Prepare for exams with a healthy body and mind

Stress in student’s life

Being able to cope with stress makes students stand a better chance of exam success. This  would be possible only if students recognize stressful patterns of behaviour and find healthy ways of dealing with them. It goes without saying that the first thing for students to do is to recognize that they have a problem. Students face a lot of difficulties and burdens at school and in their personal life. This affects negatively their abilities if stress becomes dangerously chronic.

Realization of the problem and quick fixes

Admitting that stress is part of a student’s life is essential but most importantly, students must be aware of the risks of quick fixes. In fact stressed students turn to superficial measures that will have an instant effect but will be detrimental on brain activities and health efficiency.
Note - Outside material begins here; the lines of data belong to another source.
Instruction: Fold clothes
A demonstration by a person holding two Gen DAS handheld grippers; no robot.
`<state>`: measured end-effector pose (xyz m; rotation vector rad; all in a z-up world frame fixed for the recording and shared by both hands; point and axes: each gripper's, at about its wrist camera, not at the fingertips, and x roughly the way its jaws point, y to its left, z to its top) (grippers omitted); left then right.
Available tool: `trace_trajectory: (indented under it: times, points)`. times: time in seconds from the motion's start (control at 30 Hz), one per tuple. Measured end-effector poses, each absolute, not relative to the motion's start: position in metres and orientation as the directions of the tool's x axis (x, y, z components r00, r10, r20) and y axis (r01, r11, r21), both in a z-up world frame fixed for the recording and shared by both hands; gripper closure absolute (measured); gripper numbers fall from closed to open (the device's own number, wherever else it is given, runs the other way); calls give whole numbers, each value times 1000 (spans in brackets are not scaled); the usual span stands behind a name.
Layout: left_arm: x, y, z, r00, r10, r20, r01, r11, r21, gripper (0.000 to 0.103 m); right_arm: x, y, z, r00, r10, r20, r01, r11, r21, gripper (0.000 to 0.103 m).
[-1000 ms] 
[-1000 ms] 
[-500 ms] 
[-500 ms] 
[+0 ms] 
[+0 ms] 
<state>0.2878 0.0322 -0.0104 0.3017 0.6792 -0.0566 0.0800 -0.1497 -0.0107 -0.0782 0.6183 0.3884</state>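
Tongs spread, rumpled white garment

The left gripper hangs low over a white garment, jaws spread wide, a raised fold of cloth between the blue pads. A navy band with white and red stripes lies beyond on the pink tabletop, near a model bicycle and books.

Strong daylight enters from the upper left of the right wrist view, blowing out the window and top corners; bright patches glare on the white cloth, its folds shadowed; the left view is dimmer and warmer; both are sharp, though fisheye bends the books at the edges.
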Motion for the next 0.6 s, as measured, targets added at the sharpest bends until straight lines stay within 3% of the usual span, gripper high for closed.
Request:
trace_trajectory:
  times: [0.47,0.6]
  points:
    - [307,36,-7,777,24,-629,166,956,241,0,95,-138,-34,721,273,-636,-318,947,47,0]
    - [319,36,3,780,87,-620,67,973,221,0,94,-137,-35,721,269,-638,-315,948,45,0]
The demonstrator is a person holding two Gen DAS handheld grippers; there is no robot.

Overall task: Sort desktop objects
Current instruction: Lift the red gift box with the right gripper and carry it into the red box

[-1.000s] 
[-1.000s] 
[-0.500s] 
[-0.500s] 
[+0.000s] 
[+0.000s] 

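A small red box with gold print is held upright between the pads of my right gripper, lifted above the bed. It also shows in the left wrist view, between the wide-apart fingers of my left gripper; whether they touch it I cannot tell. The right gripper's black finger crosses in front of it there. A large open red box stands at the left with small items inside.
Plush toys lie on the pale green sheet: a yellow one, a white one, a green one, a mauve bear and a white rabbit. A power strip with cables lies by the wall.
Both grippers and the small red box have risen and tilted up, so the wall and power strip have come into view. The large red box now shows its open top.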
Some students will try alcohol, smoking, drugs, coffee… to cope with their stress.  However, most of these quick fixes, will only make the situation worse and add fuel to fire.

Five Pillars of Health

As the quote says “A healthy mind in a healthy body”, Eileen Tracy recommends in her book, The Student’s Guide to Exam Success,  that building the foundation of well-being will lead students to good condition for their exams. She suggests the following Five Pillars of Health:

  1. Everything in moderation – including moderation.
    As Tracy notes “the secret to good physical and mental health is to avoid excess”. She claims that “Although you need to be persistent, I’d rather you didn’t become a health freak. In a student environment, you can’t be totally disciplined. Just pay attention to how you lead your life most of the time. A healthy lifestyle is one that doesn’t take the healthy lifestyle to extremes.”
  2. Eat well.
    This means paying attention to both what you eat and how you eat. She recommends a varied diet with vegetables and fresh fruits which are good for the brain.  She suggests to add
    a. “avocados, soya beans, and fish…if you like them and want some extra brain power.””
    b. Also, “You are not just what you eat, you are also how you eat – so take time off for meals.”
  3. Exercise.
    Tracy explains that in her experience, “students know the value of exercise…Suffice it to say that exercise plays a vital part in counterbalancing the stress responses produced in our bodies by having to meet deadlines and exams.”
  4. Sleep.
    According to Tracy, sleep is a hugely underrated activity and that we’re getting less and less of it. She says,”although the hours of sleep before midnight are thought to be the most beneficial.” She says, “it’s common for students to burn the midnight oil, to watch TV or meet social or academic demands. An erratic lifestyle like this commonly produces sleep problems.” She recommends to re-regulate your body clock and go to bed and get up at “regular times, even if you feel exhausted all day.”
  5. Express yourself.
    Tracy explains that “the way you feel about your work and other issues in your life plays a huge part in how you deal with stress.” Here are her tips:
    a. practice taking a longer view, setting yourself realistic targets,”
    b. be forgiving of yourself if you fail to meet your deadlines,
    c. remember to keep disconnecting your self-esteem from your grades.”

Yes  studies are important, but never at the expense of students physical and mental well-being. In addition,being healthy is of paramount importance for students if they want to perform better in exams. Students must be ready to face the challenges of exams alive and kicking.